Karen looked positively devastating in a
white wraparound skirt over the yellow bikini, sandals, a white
carnation in her burgundy hair. She walked with a lively bounce and
held my hand as we giggled our way across the patio to join the
Kalinskys at brunch.

It was a beautiful autumn day, temperature
just right, hardly any smog, sun playing peekaboo among fleecy
clouds.

Marcia watched us all the way. As we were
seating ourselves at the poolside table, she remarked, a bit
archly, "Well, aren't we the young lovers. Karen, honey, you look
absolutely smashing."

Karen smiled prettily and replied, "Thanks.
I'm feeling great.
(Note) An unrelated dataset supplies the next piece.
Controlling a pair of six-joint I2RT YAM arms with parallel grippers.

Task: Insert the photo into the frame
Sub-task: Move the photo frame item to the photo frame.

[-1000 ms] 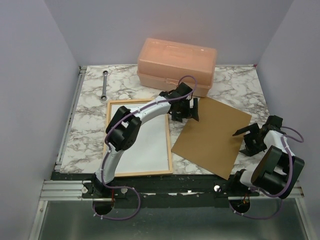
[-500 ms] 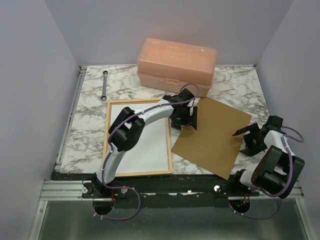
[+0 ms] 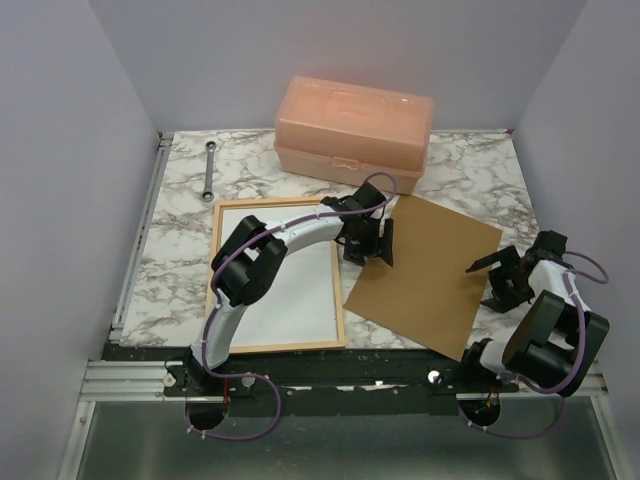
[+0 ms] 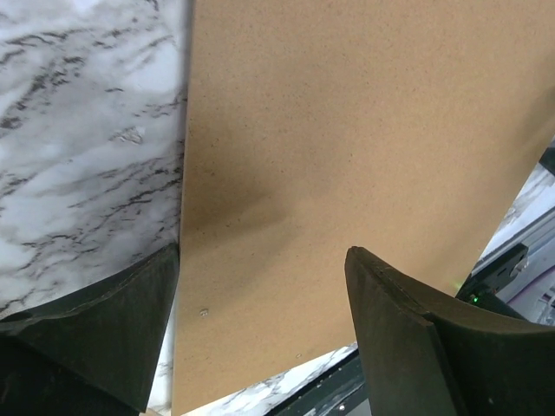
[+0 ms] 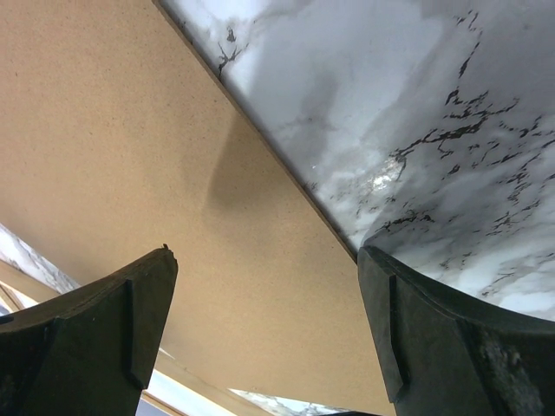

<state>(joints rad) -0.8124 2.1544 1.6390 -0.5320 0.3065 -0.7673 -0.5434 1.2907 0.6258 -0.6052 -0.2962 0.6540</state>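
Sliding nearer along the brown fibreboard panel [image 3: 425, 270], the left claw [image 3: 368, 250] gapes astride its left edge; the right claw [image 3: 495, 282] gapes over the right edge. The thin pine frame [image 3: 275, 348] lies flat on the marble tabletop [image 3: 180, 250], long axis near-to-far, with the photo [image 3: 290, 290] white-back-up inside.

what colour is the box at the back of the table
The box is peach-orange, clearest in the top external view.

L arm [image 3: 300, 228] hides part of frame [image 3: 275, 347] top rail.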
Better than I've felt in my whole life."

"Not to put a damper on anything," Kalinsky
half growled, "but all this gaiety is a little out of keeping with
the moment, isn't it?" He gave me a mildly irritated flash of eyes
and added, "Or is that the whole idea?"

"It is," I replied. "Ashes to ashes, dust to
dust, cry too much and your cheeks will rust."

Karen giggled. Marcia seemed a bit offended,
but kept her thoughts to herself.

Kalinsky signaled the waiter and said,
sarcastically, "Yeah, that's the spirit."
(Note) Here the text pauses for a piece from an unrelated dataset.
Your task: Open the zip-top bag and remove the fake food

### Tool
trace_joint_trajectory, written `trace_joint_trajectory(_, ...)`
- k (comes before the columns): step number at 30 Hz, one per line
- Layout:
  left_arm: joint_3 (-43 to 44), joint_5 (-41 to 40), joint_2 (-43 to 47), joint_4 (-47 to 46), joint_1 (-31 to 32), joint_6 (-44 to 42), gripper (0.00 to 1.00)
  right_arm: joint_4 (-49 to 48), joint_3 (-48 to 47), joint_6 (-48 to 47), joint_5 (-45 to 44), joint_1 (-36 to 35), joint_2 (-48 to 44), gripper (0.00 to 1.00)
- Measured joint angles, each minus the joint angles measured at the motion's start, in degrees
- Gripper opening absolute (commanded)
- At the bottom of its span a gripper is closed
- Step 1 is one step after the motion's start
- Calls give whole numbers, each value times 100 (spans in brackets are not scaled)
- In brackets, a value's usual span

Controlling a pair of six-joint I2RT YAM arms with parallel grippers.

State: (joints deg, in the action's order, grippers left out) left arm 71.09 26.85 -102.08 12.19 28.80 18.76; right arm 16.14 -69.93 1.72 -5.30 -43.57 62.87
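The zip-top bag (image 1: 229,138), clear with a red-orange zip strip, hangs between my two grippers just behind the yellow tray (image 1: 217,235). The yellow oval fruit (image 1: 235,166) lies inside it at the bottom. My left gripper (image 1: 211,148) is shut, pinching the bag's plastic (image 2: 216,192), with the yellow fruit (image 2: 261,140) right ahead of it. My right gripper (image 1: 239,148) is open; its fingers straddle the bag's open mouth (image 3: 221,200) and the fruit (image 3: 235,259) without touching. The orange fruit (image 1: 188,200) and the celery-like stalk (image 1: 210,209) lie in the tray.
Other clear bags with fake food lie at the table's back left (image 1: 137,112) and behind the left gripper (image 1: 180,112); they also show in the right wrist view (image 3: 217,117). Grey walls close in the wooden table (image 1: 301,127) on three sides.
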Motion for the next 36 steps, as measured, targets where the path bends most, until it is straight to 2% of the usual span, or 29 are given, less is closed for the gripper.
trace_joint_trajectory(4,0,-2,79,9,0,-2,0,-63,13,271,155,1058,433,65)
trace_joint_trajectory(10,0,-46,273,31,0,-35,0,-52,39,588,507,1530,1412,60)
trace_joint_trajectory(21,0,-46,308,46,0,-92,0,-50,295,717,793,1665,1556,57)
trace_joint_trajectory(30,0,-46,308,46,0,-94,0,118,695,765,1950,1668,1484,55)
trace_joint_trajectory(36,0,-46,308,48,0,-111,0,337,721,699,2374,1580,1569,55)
I showed him a level stare and inquired,
"What do you want? Sackcloth and ashes, for God's sake?"

He dropped his gaze, replied, "You're right.
Guess I'm just envious. Can't seem to bring myself to that level."
He forced a smile, swept it toward Karen, said, "You do look great,
honey. I'm glad. Stay that way. We're going to put this whole mess
behind us very soon, now."

She said, brightly, "It's already there,
TK."

He stared at her for a sober moment, then
flashed another smile and said, "That's great."

I scratched my nose with my left hand.

Karen brought a sandaled foot up to rest on
the tabletop, fixed Kalinsky with a direct gaze, and asked him,
"What's the situation in Addis Ababa?"

He stared at her rather stupidly for a
moment before replying, "I guess it's okay."
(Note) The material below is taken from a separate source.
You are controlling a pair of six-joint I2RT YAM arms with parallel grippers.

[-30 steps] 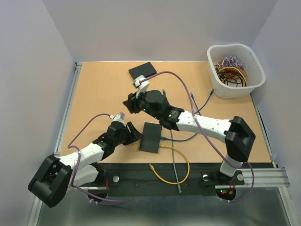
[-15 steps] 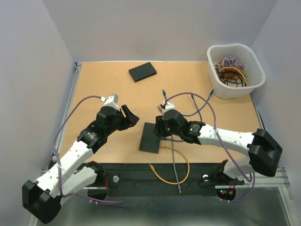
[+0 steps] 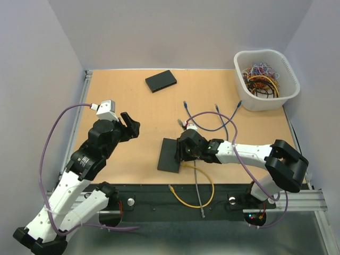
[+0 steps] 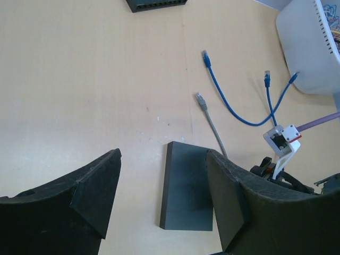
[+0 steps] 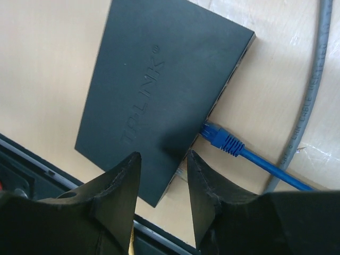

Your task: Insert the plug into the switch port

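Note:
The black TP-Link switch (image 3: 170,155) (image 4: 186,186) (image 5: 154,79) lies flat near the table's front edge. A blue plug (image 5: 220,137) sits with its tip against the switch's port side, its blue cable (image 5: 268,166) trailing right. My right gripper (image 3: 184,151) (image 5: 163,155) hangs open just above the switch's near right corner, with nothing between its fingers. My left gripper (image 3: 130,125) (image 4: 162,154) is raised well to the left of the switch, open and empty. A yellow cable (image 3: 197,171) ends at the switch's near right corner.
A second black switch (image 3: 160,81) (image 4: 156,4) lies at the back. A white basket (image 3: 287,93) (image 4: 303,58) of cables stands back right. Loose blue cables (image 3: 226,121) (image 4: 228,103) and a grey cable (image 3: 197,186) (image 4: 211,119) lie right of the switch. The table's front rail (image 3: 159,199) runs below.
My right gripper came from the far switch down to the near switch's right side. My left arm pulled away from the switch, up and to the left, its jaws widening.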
"What do you mean, it's okay? It'd damn well
better be better than okay!"

I could count the confusions in his eyes. He
told her, "Well, yes, I think it is. We got out before the damage
was done."

I scratched my nose with the other hand.

Karen's foot came down. She leaned toward
Marcia and sweetly confided, "I found the yellow bikini. It was
right where we left it."

Marcia was looking at it. She said, "So I
see. But I saw it on you last night, too, just before dinner."

I scratched the top of my left hand.

Karen scowled at Marcia as she replied, in a
harsh tone, "Damned lucky for you that you did, too, but no thanks
to your buddy. He fucked my mind, Marcia. He really fucked it
over."

Marcia's shocked gaze fled to me, than to
Kalinsky, back to Karen. "What?" she managed in a weak voice.

Kalinsky scraped his chair back and growled,
"What the hell is going on here?"

I scratched the other hand.

"Shut up!" Karen loudly commanded him. She
pushed away a waiter who was trying to transfer food from a serving
cart, returned her foot to the table, and told Kalinsky, "On
balance, you've done a pretty good job, TK, but you're getting just
a little out of hand, don't you think? Don't ever forget where you
were and what you were before you came here." She pointed an
accusing finger at Marcia and continued, "You too, honey. You're
getting to be just a bit too much the whore, don't you think?"

Marcia's chin dropped. She gasped, "Oh my
God!"

Kalinsky leaned toward me and whispered in
my ear, "What the hell is this, Ash? It's Karen's voice, but it's
pure JQ coming through."

I just shook my head and scratched my
nose.

Karen stood up and gave
the hapless waiter a dazzling smile, said, "Oh, I'm sorry,
Charlie—go ahead, please," then did a little pirouette beside
Marcia and sang out, "Oh, God, I'm so happy!"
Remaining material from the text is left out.